(Stored records)
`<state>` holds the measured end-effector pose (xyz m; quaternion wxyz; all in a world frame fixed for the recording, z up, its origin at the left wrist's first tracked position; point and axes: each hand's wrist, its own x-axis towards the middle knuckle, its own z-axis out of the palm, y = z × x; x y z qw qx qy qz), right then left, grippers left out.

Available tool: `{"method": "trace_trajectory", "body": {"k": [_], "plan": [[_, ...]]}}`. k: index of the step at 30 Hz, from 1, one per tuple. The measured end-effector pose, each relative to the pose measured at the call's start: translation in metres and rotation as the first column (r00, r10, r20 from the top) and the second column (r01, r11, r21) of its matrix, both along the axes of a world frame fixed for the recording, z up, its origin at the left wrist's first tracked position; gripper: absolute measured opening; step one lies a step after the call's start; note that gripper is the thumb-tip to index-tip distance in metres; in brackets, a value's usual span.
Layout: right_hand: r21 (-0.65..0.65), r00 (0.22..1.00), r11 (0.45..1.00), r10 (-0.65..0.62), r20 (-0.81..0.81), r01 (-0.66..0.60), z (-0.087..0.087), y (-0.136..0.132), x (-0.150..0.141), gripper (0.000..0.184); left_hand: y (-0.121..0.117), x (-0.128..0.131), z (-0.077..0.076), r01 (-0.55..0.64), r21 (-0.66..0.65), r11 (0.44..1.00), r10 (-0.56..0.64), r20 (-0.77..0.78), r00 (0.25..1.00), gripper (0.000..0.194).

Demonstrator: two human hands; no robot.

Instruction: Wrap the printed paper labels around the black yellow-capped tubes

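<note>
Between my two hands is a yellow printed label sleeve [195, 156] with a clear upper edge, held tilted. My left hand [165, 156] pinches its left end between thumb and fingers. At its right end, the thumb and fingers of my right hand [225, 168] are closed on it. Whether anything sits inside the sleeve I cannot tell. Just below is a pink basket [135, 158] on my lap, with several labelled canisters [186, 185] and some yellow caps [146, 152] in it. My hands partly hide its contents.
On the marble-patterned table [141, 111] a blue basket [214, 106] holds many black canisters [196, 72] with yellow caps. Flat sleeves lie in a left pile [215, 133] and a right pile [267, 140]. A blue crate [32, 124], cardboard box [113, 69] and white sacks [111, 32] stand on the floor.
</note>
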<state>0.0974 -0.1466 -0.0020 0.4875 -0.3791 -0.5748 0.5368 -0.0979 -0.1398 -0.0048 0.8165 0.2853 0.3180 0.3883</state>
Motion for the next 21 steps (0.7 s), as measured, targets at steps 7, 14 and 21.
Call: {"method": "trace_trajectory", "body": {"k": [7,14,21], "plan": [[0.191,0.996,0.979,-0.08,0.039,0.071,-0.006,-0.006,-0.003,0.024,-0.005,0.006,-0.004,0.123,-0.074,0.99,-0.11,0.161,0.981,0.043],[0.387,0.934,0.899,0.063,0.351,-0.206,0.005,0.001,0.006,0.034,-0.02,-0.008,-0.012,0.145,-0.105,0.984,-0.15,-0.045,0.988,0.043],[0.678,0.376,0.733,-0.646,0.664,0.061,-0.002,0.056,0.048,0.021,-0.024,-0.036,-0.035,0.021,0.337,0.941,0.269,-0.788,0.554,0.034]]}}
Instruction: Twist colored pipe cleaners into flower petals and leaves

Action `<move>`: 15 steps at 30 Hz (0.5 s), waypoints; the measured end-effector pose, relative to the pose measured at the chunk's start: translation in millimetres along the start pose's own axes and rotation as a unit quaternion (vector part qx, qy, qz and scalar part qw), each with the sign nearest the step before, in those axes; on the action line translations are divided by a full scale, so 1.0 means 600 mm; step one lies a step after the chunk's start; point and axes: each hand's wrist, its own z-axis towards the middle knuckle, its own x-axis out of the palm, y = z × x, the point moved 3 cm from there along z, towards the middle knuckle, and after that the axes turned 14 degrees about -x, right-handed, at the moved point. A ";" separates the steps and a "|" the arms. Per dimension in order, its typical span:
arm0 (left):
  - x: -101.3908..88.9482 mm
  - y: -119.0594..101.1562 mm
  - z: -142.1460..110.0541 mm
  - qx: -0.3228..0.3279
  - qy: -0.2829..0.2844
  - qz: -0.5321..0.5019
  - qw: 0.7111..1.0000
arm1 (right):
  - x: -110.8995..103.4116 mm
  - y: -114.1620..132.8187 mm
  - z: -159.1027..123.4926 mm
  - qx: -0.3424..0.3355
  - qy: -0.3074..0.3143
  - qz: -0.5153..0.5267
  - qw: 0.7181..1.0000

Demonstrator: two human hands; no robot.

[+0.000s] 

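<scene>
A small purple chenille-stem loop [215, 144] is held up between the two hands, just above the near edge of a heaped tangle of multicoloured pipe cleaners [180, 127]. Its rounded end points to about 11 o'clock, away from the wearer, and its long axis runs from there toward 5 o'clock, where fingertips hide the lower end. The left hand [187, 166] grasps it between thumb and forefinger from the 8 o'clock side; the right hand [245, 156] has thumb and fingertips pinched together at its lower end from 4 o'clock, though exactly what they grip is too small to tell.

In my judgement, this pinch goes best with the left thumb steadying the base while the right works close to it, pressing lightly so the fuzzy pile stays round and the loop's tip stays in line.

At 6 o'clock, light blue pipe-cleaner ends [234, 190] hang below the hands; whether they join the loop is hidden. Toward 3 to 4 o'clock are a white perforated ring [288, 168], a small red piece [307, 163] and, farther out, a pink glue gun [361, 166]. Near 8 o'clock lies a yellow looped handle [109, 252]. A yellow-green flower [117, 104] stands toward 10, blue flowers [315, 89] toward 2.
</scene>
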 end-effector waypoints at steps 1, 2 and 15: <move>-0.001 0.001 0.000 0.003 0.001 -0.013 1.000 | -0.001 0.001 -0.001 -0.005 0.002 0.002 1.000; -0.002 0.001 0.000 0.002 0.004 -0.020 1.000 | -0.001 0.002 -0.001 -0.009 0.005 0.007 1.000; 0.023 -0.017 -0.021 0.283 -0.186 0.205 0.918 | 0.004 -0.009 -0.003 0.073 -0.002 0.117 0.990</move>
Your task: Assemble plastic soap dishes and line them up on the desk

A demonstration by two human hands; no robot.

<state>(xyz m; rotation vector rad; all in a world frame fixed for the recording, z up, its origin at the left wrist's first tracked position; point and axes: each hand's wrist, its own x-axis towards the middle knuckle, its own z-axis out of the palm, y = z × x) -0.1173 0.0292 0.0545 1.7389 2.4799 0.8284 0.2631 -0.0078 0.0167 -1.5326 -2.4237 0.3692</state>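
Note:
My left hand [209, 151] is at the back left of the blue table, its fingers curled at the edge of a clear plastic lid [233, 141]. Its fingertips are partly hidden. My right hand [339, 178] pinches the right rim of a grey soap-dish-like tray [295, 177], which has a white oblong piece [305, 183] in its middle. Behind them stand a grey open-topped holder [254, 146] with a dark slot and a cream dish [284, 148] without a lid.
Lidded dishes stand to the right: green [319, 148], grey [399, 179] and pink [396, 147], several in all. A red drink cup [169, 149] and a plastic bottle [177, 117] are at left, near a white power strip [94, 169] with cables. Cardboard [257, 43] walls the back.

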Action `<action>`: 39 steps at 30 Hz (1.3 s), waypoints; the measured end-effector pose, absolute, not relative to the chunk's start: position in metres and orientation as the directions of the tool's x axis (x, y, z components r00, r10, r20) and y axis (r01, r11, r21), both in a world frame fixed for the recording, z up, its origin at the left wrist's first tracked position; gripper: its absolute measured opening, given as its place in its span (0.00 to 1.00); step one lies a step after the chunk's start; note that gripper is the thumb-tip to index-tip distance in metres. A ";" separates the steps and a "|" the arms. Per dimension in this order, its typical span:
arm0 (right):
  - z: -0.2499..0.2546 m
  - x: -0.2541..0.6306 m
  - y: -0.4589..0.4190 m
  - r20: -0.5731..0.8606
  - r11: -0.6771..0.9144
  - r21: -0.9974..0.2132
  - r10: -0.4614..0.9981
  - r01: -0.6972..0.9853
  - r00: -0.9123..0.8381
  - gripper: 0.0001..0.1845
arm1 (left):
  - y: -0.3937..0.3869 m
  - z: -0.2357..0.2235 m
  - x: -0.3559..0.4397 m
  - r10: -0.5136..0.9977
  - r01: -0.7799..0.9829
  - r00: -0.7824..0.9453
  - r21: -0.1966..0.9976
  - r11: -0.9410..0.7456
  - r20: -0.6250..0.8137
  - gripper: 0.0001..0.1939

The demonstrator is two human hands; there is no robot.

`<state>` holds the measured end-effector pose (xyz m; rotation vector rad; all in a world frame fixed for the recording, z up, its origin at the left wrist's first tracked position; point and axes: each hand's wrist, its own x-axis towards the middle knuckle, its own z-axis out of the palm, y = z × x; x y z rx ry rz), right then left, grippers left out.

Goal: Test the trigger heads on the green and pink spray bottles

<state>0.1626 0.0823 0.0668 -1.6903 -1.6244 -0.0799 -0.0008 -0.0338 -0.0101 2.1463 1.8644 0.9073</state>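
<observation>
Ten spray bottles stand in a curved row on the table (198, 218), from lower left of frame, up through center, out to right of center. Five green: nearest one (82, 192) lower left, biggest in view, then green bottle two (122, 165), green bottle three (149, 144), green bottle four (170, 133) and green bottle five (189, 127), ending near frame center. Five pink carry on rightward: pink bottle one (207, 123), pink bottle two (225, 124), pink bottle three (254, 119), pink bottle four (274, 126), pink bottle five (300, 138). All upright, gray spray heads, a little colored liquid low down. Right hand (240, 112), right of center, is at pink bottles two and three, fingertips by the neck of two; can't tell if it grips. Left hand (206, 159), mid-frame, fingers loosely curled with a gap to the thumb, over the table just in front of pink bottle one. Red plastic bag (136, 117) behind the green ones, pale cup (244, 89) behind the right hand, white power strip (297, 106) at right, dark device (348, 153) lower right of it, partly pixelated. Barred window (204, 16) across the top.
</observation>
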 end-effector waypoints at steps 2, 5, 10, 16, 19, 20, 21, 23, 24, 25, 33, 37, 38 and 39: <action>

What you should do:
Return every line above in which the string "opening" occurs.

Completed task:
Available tool: `{"method": "trace_trajectory", "body": {"k": [_], "plan": [[_, ...]]}}`. k: index of the step at 30 Hz, from 1, one per tuple. The measured end-effector pose, each relative to the pose measured at the call's start: translation in metres and rotation as the first column (r00, r10, r20 from the top) and the second column (r01, r11, r21) of its matrix, both along the axes of a world frame fixed for the recording, z up, its origin at the left wrist's first tracked position; gripper: absolute measured opening; step one lies a step after the call's start; note that gripper is the thumb-tip to index-tip distance in metres; in brackets, a value's usual span.
Action `<action>`: 39 steps at 30 Hz (1.3 s), waypoints; the measured end-effector pose, absolute, not relative to the chunk's start: position in metres and orientation as the directions of the tool's x axis (x, y, z components r00, r10, r20) and y axis (r01, r11, r21), both in a world frame fixed for the recording, z up, its origin at the left wrist's first tracked position; gripper: its absolute measured opening, given as its place in its span (0.00 to 1.00); step one lies a step after the chunk's start; note that gripper is the thumb-tip to index-tip distance in metres. A ";" separates the steps and a "|" the arms. Per dimension in this order, its typical span:

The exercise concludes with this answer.